Dewan Keamanan PBB telah memberikan sanksi terhadap Korut atas pengembangan program nuklir pertama kali pada 2006. Hingga pada 5 Agustus lalu, dewan juga mengeluarkan sebuah resolusi untuk memberlakukan sanksi ekonomi terbaru terhadap Korut yang membuat pendapatan ekpor yang dimiliki negara terisolasi itu dapat berkurang hingga 3 miliar dolar AS.
Resolusi yang dirancang oleh AS, sebagai salah satu anggota tetap dewan itu membuat tidak diizinkannya ekspor sejumlah barang tambang diantaranya batu bara, besi, dan bijih besi. Kemudian, makanan laut juga tidak diperbolehkan untuk diekspor dari Korut. Selain itu, jumlah pekerja dari negara yang dipimpin Kim Jong-un itu yang bekerja di luar negeri juga tidak dapat diperbanyak.
Meski resolusi terbaru dari PBB telah dikeluarkan, Korut menegaskan bahwa pihaknya akan terus mengembangkan program nuklir. Negara yang dipimpin Kim Jong-un itu juga tidak khawatir dengan adanya alat pencegah senjata nuklir yang dimiliki AS dan bertujuan mengancam mereka.
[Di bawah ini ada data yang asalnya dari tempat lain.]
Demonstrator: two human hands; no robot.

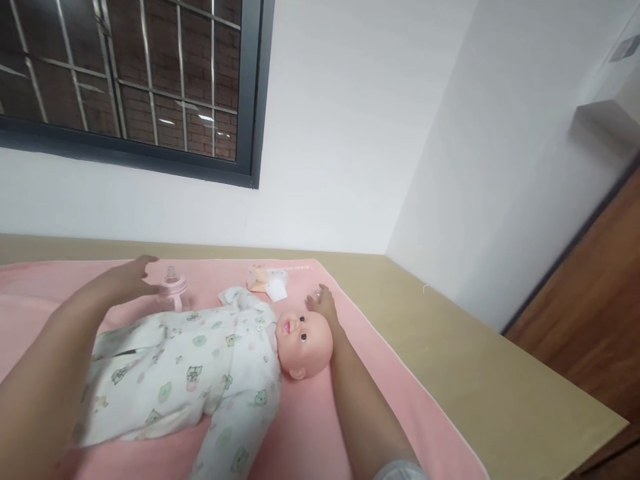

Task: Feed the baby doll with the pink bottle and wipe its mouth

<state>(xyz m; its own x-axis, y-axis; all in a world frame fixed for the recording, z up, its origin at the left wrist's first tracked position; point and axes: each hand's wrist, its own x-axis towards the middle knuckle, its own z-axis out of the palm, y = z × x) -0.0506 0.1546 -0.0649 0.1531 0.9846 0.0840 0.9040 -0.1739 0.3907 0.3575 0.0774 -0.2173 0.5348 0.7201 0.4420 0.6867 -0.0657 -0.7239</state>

Termasuk dengan rencana untuk meluncurkan rudal ke wilayah Guam pada pertengahan Agustus. Namun, saat itu Kim Jong-un mengatakan bahwa ahwa Korut terlebih dahulu hendak mengawasi tindakan AS, sebelum meluncurkan rudal untuk menyerang seluruh Guam. Pemimpin muda itu menjelaskan pertimbangan ini didasarkan adanya tujuan mencegah bentrokan militer yang berbahaya.